Corona Mewabah, Kita Harus Muhasabah

Hana Annisa Afriliani, S.S
(Aktivis Dakwah dan Penulis Buku)

Pasca menjadi sorotan dunia karena kasus penindasan Muslim Uighur, kini Cina kembali geger. Namun kali ini oleh penyebaran virus menular yang mematikan, yakni Corona. Virus ini asal kemunculannya adalah di Kota Wuhan, Hebei, Cina. Belum diketahui secara pasti darimana sumber virus ini berasal. Namun menurut pemerintah Cina, virus ini ditularkan dari binatang liar yang biasa dikonsumsi oleh warga Cina, seperti kelelawar, katak, tikus, biawak, dll.
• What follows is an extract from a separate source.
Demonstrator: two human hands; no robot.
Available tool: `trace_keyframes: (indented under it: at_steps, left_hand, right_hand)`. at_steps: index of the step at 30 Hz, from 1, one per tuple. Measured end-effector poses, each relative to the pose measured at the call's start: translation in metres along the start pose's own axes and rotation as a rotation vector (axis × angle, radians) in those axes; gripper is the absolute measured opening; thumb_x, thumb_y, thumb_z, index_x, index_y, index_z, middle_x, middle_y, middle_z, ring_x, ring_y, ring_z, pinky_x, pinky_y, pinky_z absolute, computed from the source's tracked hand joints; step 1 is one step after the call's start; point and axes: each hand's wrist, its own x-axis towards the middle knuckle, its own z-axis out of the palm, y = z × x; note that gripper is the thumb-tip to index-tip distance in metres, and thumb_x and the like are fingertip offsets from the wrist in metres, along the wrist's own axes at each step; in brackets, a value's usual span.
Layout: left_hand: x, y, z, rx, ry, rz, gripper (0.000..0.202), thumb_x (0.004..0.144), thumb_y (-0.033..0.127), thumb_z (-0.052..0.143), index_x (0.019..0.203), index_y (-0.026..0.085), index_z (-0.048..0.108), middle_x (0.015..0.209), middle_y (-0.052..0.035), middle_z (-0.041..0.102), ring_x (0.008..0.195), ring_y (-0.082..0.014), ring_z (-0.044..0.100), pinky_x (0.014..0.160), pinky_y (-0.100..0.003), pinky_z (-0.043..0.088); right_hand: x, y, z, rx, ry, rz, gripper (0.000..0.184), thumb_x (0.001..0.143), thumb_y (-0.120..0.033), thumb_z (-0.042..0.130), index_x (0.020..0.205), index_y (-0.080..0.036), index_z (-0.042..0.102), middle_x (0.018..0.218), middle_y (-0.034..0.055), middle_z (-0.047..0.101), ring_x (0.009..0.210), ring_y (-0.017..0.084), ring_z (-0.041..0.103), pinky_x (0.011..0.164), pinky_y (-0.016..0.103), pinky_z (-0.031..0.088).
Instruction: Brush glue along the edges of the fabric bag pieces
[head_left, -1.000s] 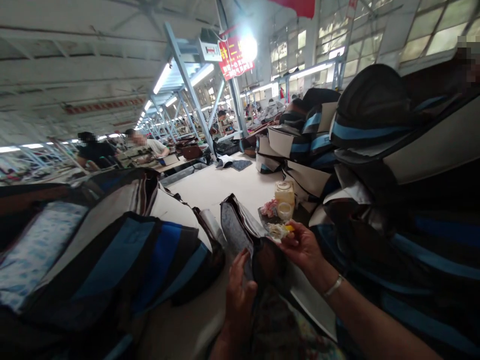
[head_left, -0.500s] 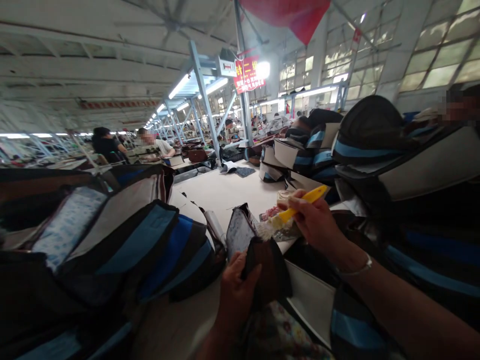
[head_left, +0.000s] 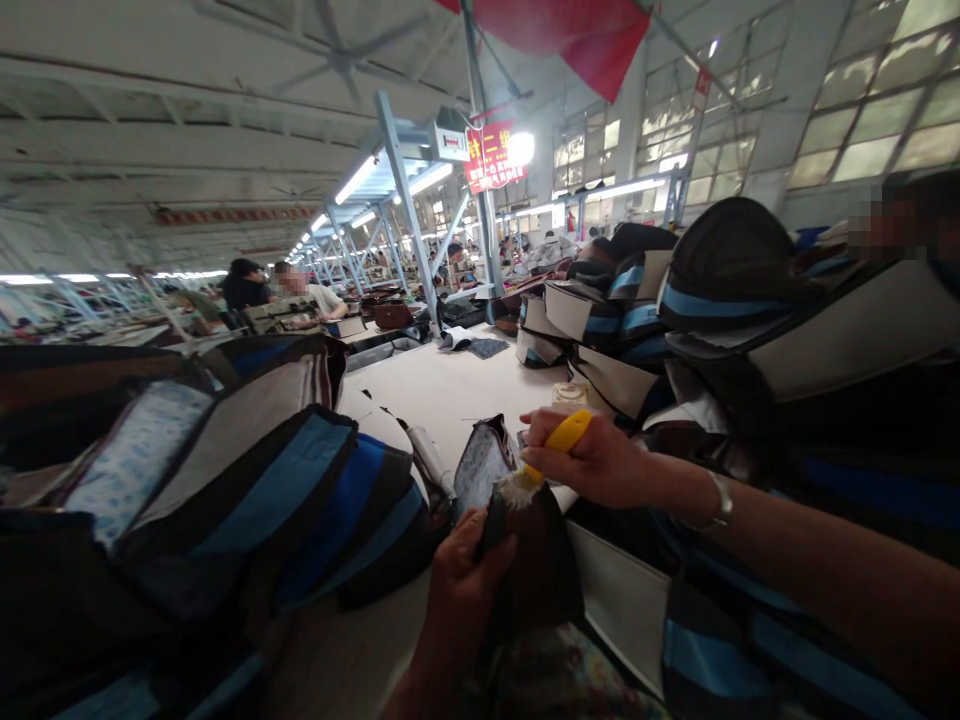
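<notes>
Brush (head_left: 533,474) touches bag (head_left: 536,550) near edge, tabletop (head_left: 442,378) beyond.

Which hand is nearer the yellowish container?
Right. The right hand is just in front of the yellowish container; the left hand is lower and farther left, holding the brown-and-black bag.

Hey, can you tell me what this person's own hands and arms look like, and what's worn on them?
Both the left hand and the right hand are bare, without gloves, and no sleeve shows on either forearm. A narrow silvery bracelet circles the right wrist. The left wrist is dim, but no band can be made out there.
</notes>
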Motion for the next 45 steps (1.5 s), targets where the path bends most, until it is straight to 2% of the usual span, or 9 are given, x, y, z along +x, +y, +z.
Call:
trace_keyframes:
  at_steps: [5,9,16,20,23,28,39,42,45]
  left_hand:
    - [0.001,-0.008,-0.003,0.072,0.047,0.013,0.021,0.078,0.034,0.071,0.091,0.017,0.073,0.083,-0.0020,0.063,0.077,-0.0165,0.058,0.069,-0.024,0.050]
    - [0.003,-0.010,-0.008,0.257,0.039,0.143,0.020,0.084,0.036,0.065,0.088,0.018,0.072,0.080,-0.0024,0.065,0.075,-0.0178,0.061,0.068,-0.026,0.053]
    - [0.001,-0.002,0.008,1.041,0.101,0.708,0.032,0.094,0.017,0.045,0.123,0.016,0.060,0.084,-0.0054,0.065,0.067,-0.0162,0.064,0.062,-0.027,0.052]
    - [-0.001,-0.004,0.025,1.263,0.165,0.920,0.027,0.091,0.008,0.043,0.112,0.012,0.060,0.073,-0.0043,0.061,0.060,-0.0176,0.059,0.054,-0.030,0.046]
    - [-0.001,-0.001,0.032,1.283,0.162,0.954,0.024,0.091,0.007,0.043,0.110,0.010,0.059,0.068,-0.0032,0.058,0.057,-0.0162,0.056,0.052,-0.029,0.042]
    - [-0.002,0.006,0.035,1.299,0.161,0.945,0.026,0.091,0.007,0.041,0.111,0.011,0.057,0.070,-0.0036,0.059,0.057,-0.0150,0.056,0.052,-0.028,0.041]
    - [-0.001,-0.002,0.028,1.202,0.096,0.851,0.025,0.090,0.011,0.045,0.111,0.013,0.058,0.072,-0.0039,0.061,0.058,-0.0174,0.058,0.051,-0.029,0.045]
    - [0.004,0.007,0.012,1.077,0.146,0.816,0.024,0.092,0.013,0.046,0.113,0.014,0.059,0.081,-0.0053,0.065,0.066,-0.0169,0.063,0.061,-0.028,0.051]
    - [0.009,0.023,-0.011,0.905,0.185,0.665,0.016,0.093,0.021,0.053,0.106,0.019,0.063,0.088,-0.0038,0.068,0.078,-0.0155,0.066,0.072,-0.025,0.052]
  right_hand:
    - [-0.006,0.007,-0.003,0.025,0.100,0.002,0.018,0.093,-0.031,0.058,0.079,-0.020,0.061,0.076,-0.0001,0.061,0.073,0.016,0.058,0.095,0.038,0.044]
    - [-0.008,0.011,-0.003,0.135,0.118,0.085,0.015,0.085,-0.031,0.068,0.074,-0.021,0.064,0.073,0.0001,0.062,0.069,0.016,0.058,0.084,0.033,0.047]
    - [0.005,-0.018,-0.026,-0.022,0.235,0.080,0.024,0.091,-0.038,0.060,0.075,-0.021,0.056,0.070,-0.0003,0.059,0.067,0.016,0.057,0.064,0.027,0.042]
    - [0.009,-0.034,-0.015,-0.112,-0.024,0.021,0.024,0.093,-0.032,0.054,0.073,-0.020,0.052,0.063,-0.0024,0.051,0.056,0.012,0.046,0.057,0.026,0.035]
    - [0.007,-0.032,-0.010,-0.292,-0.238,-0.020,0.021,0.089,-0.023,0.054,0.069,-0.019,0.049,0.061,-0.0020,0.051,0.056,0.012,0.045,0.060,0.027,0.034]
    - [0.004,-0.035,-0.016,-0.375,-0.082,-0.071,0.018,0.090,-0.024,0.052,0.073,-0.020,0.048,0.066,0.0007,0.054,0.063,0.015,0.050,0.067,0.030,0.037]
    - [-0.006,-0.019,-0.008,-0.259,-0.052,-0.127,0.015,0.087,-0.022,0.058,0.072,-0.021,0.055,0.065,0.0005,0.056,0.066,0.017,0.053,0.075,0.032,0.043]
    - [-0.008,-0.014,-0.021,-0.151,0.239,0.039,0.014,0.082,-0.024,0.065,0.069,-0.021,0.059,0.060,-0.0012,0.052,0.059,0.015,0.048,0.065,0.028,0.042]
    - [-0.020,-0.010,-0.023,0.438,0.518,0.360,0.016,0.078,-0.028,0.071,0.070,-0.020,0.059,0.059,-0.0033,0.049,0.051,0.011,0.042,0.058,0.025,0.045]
Penularan virus corona ini sangat cepat. Meski baru muncul pada akhir Desember 2019 lalu, virus ini telah berekspansi ke berbagai negara di luar cina. Sebanyak 16 negara telah dilaporan terinfeksi virus corona, diantaranya singapura, Malaysia, Hongkong, Vietnam, Thailand, Australia, Korea Selatan, hingga Amerika Serikat.

Iklan Pemkot Baubau

Di Cina sendiri, sampai Rabu (29 Januari 2020) dilaporkan sudah 132 orang meninggal dunia akibar virus corona ini. Sementara sebanyak 5.974 orang terinfeksi virus tersebut. (Kompas.com/29-01-2020)

Suara.com (28-01-2020) melansir bahwa Kasus yang terdeteksi di luar China terjadi pada warga berusia dua sampai 74 tahun (median usia 45 tahun) dan 71 persen terjadi pada laki-laki.
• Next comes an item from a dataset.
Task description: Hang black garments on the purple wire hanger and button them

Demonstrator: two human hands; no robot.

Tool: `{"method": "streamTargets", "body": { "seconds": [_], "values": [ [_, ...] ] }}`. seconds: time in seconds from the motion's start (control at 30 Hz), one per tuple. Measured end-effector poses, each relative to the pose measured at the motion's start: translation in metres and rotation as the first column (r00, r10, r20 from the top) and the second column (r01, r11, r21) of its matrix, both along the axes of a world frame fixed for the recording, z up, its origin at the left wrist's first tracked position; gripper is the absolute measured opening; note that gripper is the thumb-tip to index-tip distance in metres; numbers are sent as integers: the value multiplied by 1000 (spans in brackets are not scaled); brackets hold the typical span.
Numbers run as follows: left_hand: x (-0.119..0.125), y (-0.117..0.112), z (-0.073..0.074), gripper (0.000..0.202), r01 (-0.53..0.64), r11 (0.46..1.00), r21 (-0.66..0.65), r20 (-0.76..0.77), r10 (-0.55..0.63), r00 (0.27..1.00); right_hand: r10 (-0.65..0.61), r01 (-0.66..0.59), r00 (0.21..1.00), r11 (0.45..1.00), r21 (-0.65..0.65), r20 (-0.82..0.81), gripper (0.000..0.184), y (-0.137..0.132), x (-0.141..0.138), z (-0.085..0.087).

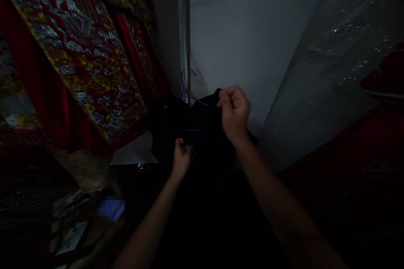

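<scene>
A black garment point(205, 134) hangs in front of me in dim light, low in the middle of the view. My right hand point(234, 111) is closed on its upper edge near the top. My left hand point(182, 157) is lower down, pinching a small dark part of the same cloth. A thin purple thread or hanger loop point(187, 88) shows just above the garment against the pale wall.
Red robes with gold and silver embroidery point(82, 50) hang close on the left. A grey plastic cover point(334, 71) drapes over another red garment on the right. A lit phone screen point(110, 209) and papers lie on a cluttered surface at lower left.
</scene>
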State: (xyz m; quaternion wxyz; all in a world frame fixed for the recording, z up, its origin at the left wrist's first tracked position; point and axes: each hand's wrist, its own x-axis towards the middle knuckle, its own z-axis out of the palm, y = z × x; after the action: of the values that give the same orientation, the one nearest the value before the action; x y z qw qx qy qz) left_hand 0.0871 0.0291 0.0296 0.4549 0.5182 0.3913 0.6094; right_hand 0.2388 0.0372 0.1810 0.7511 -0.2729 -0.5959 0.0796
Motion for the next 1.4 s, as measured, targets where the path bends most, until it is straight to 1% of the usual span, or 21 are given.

Selain itu, dari 37 kasus yang terjadi di luar China, 36 di antaranya terjadi pada orang yang punya riwayat perjalanan ke China, 34 di antaranya punya riwayat perjalanan ke Wuhan.

Dengan semakin mewabahnya virus corona tersebut, akhirnya pemerintah Indonesia sendiri telah resmi mengeluarkan peringatan kunjungan atau travel warning bagi masyarakat untuk bepergian ke Provinsi Hubei, China. Namun demikian, pemerintah tidak menutup arus masuk para turis asal Cina ke Indonesia, dengan alasan HAM dan pertimbangan ekonomi.

Sebagaimana diberitakan beberapa hari lalu, sebanyak 170 orang turis asal Cina mendarat di Sumatera Barat dengan tujuan berwisata selama 6 hari. Namun ternyata hal tersebut mendapat reaksi penolakan dari masyarakat setempat, termasuk dari para ulama di Bukittinggi yang tergabung dalam
Gerakan Nasional Penyelamat Fatwa (GNPF). Mereka mendesak agar para turis asal Cina tersebut dipulangkan demi melindungi warga Indonesia dari penularan virus corona.

Namun sayang, pemerintah tidak sigap dalam merespon penolakan masyarakat tersebut. Pemprov Sumbar menyatakan tidak berwenangan memulangkan para turis tersebut. Menurutnya, pemulangan hanya bisa dilakukan dengan kehendak agen perjalanan atau dari pemerintah pusat, yakni oleh Kementrian Hukum dan HAM, yakni dirjen imigrasi.

Pun halnya dengan Organisasi Kesehatan Dunia (WHO) hanya melabeli wabah virus corona sebagai keadaan darurat bagi China. Bukan darurat global. Padahal jelas virus Corona telah menjadi ancaman serius bagi rakyat di seluruh dunia.

Mewabahnya virus Corona semestinya juga menjadikan kita bermuhasabah diri. Ya, sebab sejatinya di balik mewabahnya virus tersebut, ada aturan syariat Islam yang dilanggar, yakni soal makan makanan yang halal dan thayib.

Allah SWT berfirman:

“Hai sekalian manusia, makanlah yang halal lagi baik dari apa yang terdapat di bumi” (TQS.Al-Baqarah:168)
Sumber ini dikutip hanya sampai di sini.